[Opening DATA SHOWN section]

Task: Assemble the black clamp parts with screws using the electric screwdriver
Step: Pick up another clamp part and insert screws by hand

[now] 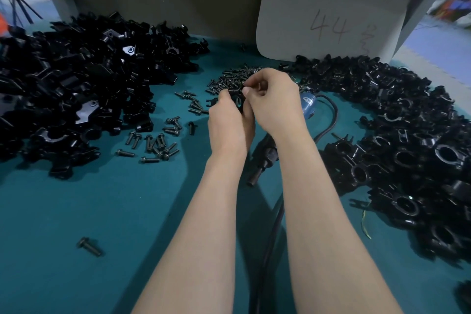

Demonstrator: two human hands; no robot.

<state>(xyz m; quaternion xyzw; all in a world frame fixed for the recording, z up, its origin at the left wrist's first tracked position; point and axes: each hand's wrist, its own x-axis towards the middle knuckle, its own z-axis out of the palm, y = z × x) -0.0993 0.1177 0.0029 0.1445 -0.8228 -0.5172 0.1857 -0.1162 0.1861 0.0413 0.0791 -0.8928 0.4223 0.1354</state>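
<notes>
Two bare forearms reach in from the near edge over the teal table mat (pixel 102 211), and a black cable (pixel 267 237) runs up between them. At near left a lone flanged bolt (pixel 89 246) lies by itself. The electric screwdriver (pixel 265 158) lies flat on the mat beneath the right wrist, its black nose pointing near-left and its blue rear end showing just right of the right hand. Neither hand touches it.

Both hands meet at mid-table. The left hand (pixel 229 125) has its thumb and fingers curled round a black clamp part (pixel 236 99), which is held up between the two hands. The right hand (pixel 274 102) has its thumb and fingertips pinched together at the top right of that part. Whether a screw sits in the pinch cannot be told.

Just beyond the fingers lies a heap of small screws (pixel 229 79). Larger bolts (pixel 158 143) are scattered to the left of the hands. A big pile of loose clamp pieces (pixel 76 84) fills the left side. A pile of ring-shaped clamps (pixel 407 148) curves round the right. A grey card (pixel 328 18) marked 44 stands at the far right.
</notes>
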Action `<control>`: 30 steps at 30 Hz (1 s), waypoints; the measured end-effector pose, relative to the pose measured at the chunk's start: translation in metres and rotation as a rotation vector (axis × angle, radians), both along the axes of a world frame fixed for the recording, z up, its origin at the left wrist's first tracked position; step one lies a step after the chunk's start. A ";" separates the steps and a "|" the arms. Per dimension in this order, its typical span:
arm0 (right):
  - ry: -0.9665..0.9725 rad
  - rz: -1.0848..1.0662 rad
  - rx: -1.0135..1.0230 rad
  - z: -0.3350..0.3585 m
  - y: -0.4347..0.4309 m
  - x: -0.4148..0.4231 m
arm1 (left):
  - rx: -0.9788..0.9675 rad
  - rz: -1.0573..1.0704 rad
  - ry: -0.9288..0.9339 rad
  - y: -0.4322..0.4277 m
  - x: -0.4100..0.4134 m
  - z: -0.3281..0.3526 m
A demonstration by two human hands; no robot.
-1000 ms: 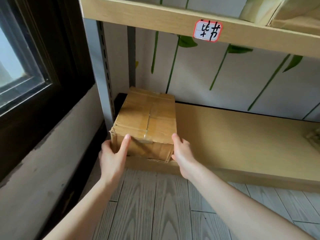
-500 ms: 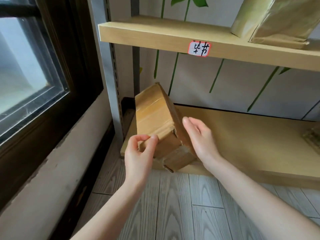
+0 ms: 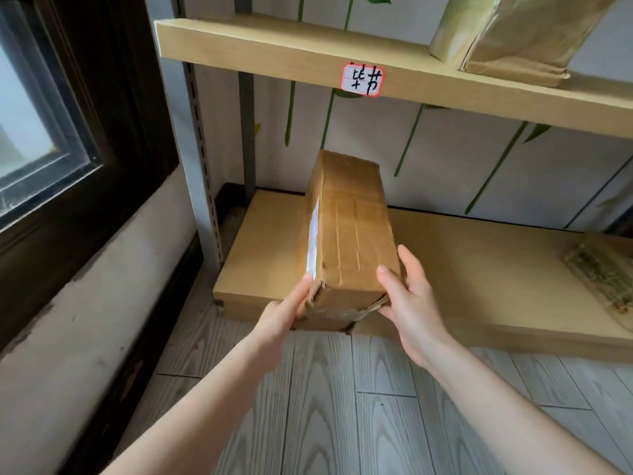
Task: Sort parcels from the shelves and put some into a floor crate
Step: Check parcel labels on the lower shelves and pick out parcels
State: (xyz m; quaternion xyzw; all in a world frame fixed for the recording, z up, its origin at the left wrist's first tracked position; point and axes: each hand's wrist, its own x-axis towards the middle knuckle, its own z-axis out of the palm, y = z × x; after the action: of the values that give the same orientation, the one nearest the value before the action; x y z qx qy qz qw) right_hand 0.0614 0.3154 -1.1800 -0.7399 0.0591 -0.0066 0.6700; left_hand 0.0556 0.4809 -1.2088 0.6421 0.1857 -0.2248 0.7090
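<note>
L hand (image 3: 284, 313) & R hand (image 3: 411, 303) fingers grip tilted box (image 3: 352, 234), one each side

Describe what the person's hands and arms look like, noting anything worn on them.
Two bare arms. The left hand and right hand wear no gloves, and no rings show. The left forearm and right forearm are uncovered as far as the frame reaches: no sleeves, watch or bracelet in view.

A parcel storeroom: labelled wooden shelves (image 3: 308, 46) holding parcels (image 3: 513, 36).
</note>
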 end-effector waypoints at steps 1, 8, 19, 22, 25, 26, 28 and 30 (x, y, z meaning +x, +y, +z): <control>-0.009 0.003 0.059 -0.001 -0.006 -0.003 | -0.004 -0.025 0.010 -0.001 -0.001 -0.001; -0.015 -0.127 0.133 -0.025 -0.060 -0.023 | 0.061 0.162 -0.178 -0.005 -0.017 -0.026; 0.122 -0.088 0.018 -0.075 -0.058 -0.040 | 0.064 0.309 -0.381 -0.006 -0.033 -0.024; 0.144 -0.051 0.182 -0.061 -0.042 -0.028 | 0.105 0.355 -0.406 0.000 -0.027 -0.015; 0.175 -0.016 0.310 -0.049 -0.019 -0.003 | 0.120 0.431 -0.452 0.017 -0.010 -0.009; 0.180 0.020 0.303 -0.046 -0.009 0.006 | 0.132 0.461 -0.467 0.025 -0.002 -0.009; 0.200 0.094 0.260 -0.043 0.011 0.022 | 0.195 0.492 -0.459 0.041 0.013 -0.012; 0.230 0.152 0.223 -0.043 0.031 0.035 | 0.264 0.494 -0.414 0.056 0.026 -0.015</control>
State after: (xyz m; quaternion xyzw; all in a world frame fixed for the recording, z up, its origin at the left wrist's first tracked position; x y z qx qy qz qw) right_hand 0.0965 0.3465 -1.2225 -0.6591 0.0795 0.1355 0.7355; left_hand 0.0813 0.5369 -1.2240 0.6959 0.2154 0.1144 0.6755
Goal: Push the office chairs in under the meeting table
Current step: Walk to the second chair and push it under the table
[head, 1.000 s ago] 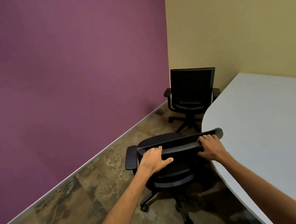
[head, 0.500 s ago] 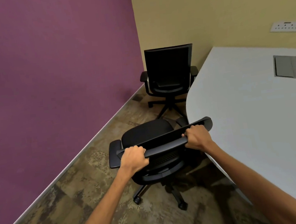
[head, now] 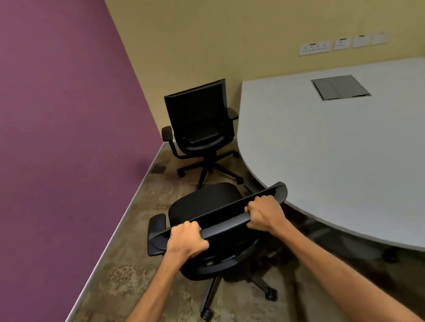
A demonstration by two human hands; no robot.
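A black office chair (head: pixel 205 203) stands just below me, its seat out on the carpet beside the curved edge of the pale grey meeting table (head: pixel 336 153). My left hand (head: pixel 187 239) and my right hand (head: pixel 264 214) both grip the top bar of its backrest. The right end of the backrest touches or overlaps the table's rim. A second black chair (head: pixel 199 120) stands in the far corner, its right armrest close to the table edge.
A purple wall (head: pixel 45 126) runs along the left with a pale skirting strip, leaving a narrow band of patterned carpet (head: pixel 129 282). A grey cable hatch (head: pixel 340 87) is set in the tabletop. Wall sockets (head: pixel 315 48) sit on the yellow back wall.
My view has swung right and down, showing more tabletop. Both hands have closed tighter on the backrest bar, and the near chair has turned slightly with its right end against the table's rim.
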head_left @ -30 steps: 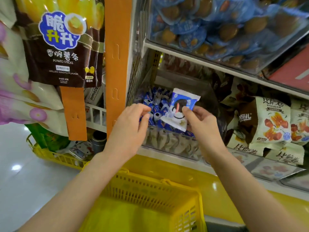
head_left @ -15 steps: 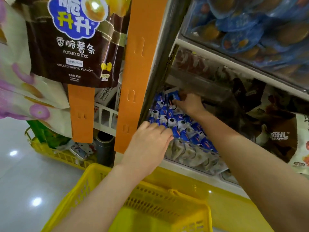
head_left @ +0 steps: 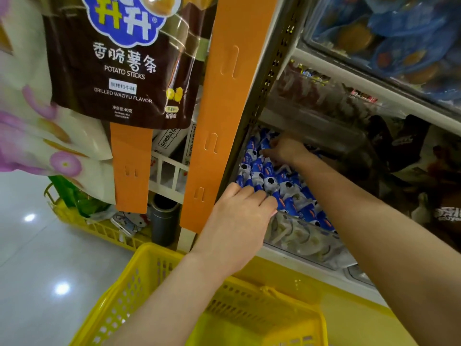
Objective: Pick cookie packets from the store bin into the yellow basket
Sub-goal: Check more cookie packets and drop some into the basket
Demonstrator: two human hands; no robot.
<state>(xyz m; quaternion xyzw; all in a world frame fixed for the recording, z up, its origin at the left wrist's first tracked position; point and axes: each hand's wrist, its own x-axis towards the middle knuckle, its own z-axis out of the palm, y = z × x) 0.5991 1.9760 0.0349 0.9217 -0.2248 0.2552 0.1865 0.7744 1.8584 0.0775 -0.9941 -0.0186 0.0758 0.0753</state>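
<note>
1. Inside clear plastic store bin (head_left: 299, 236): blue-and-white foil cookie packets (head_left: 274, 181), heaped; yellow slotted plastic basket (head_left: 249, 308) sits below.
2. Left hand (head_left: 242, 213): fingers flat on front packets. Right hand (head_left: 284, 149): deeper in (grip unclear).
3. Risk: slick packets slip, missing basket.

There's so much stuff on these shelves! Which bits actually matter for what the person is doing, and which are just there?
Part of the job: blue-and-white cookie packets; clear store bin holding them; yellow basket below; left hand and right hand, both on the packets.

Just there: potato sticks bag; orange strip; dark canister; brown snack bags; second yellow basket at left.
</note>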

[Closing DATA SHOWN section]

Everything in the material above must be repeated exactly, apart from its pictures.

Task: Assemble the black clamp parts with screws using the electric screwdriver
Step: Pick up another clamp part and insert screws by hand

[now] 

Demonstrator: two human hands; no robot.

<state>(xyz m; quaternion xyzw; all in a world frame fixed for the recording, z up, its origin at the left wrist's first tracked position; point and axes: each hand's wrist, its own x-axis towards the middle knuckle, its own z-axis out of the palm, y = z × x) -0.0993 0.1177 0.0029 0.1445 -0.8228 -0.5172 0.1857 -0.1162 0.1861 0.0413 0.0791 -0.8928 0.4223 0.1354</state>
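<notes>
Two bare forearms reach in from the near edge over the teal table mat (pixel 102 211), and a black cable (pixel 267 237) runs up between them. At near left a lone flanged bolt (pixel 89 246) lies by itself. The electric screwdriver (pixel 265 158) lies flat on the mat beneath the right wrist, its black nose pointing near-left and its blue rear end showing just right of the right hand. Neither hand touches it.

Both hands meet at mid-table. The left hand (pixel 229 125) has its thumb and fingers curled round a black clamp part (pixel 236 99), which is held up between the two hands. The right hand (pixel 274 102) has its thumb and fingertips pinched together at the top right of that part. Whether a screw sits in the pinch cannot be told.

Just beyond the fingers lies a heap of small screws (pixel 229 79). Larger bolts (pixel 158 143) are scattered to the left of the hands. A big pile of loose clamp pieces (pixel 76 84) fills the left side. A pile of ring-shaped clamps (pixel 407 148) curves round the right. A grey card (pixel 328 18) marked 44 stands at the far right.
</notes>
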Action `<control>`: 30 steps at 30 Hz (1 s), waypoints; the measured end-effector pose, relative to the pose measured at the chunk's start: translation in metres and rotation as a rotation vector (axis × angle, radians), both along the axes of a world frame fixed for the recording, z up, its origin at the left wrist's first tracked position; step one lies a step after the chunk's start. A ";" separates the steps and a "|" the arms. Per dimension in this order, its typical span:
arm0 (right):
  - ry: -0.9665..0.9725 rad
  - rz: -1.0848..1.0662 rad
  - rx: -1.0135..1.0230 rad
  - z: -0.3350..0.3585 m
  - y: -0.4347..0.4309 m
  - x: -0.4148..0.4231 m
arm1 (left):
  - rx: -0.9788..0.9675 rad
  - rz: -1.0573..1.0704 rad
  - ry: -0.9288..0.9339 rad
  - y: -0.4322..0.4277 m
  - x: -0.4100..0.4134 m
  - z: -0.3281..0.3526 m
A demonstration by two human hands; no robot.
-1000 ms: 
-500 ms: 
+0 ms: 
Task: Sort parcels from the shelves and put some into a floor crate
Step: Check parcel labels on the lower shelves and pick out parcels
State: (xyz m; quaternion xyzw; all in a world frame fixed for the recording, z up, its origin at the left wrist's first tracked position; point and axes: each hand's wrist, its own x-axis towards the middle knuckle, its own z-axis out of the palm, y = z × x; after the action: of the values that give the same orientation, the one nearest the value before the action; x y z qx qy qz qw) right_hand 0.0614 0.3154 -1.1800 -0.7399 0.0591 -0.0066 0.6700; left_hand 0.0556 0.4809 -1.2088 0.6421 0.1857 -0.2248 0.7090
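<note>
L hand (image 3: 284, 313) & R hand (image 3: 411, 303) fingers grip tilted box (image 3: 352, 234), one each side

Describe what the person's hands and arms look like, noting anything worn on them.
Two bare arms. The left hand and right hand wear no gloves, and no rings show. The left forearm and right forearm are uncovered as far as the frame reaches: no sleeves, watch or bracelet in view.

A parcel storeroom: labelled wooden shelves (image 3: 308, 46) holding parcels (image 3: 513, 36).
</note>
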 end-effector waypoints at steps 1, 8, 19, 22, 25, 26, 28 and 30 (x, y, z meaning +x, +y, +z): <control>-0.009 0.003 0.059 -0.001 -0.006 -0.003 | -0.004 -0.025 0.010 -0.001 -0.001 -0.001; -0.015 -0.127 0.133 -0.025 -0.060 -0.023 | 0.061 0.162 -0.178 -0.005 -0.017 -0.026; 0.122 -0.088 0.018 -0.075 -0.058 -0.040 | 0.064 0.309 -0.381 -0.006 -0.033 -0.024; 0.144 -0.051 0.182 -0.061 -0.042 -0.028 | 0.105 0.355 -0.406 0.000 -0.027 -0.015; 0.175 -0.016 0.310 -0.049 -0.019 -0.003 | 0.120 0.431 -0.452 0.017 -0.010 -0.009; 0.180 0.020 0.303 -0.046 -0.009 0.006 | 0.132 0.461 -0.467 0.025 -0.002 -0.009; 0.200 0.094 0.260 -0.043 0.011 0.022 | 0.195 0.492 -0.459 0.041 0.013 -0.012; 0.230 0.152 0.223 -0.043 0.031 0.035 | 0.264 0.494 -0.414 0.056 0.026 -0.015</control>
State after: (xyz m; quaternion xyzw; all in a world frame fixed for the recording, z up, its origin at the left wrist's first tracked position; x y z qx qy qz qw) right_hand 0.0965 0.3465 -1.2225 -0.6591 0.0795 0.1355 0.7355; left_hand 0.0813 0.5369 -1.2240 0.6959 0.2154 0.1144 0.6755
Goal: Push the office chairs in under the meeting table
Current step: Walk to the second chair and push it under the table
[head, 1.000 s ago] 
[head, 0.500 s ago] 
[head, now] 
A demonstration by two human hands; no robot.
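A black office chair (head: pixel 205 203) stands just below me, its seat out on the carpet beside the curved edge of the pale grey meeting table (head: pixel 336 153). My left hand (head: pixel 187 239) and my right hand (head: pixel 264 214) both grip the top bar of its backrest. The right end of the backrest touches or overlaps the table's rim. A second black chair (head: pixel 199 120) stands in the far corner, its right armrest close to the table edge.
A purple wall (head: pixel 45 126) runs along the left with a pale skirting strip, leaving a narrow band of patterned carpet (head: pixel 129 282). A grey cable hatch (head: pixel 340 87) is set in the tabletop. Wall sockets (head: pixel 315 48) sit on the yellow back wall.
My view has swung right and down, showing more tabletop. Both hands have closed tighter on the backrest bar, and the near chair has turned slightly with its right end against the table's rim.
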head_left @ -30 steps: 
head_left @ -15 steps: 
head_left @ +0 steps: 
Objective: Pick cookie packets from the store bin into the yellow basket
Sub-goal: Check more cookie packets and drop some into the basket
Demonstrator: two human hands; no robot.
<state>(xyz m; quaternion xyzw; all in a world frame fixed for the recording, z up, its origin at the left wrist's first tracked position; point and axes: each hand's wrist, its own x-axis towards the middle knuckle, its own z-axis out of the palm, y = z × x) 0.5991 1.9760 0.0349 0.9217 -0.2248 0.2552 0.1865 0.7744 1.8584 0.0775 -0.9941 -0.0186 0.0758 0.0753</state>
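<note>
1. Inside clear plastic store bin (head_left: 299, 236): blue-and-white foil cookie packets (head_left: 274, 181), heaped; yellow slotted plastic basket (head_left: 249, 308) sits below.
2. Left hand (head_left: 242, 213): fingers flat on front packets. Right hand (head_left: 284, 149): deeper in (grip unclear).
3. Risk: slick packets slip, missing basket.

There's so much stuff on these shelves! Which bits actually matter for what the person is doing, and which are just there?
Part of the job: blue-and-white cookie packets; clear store bin holding them; yellow basket below; left hand and right hand, both on the packets.

Just there: potato sticks bag; orange strip; dark canister; brown snack bags; second yellow basket at left.
</note>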

The exercise has been answered completely.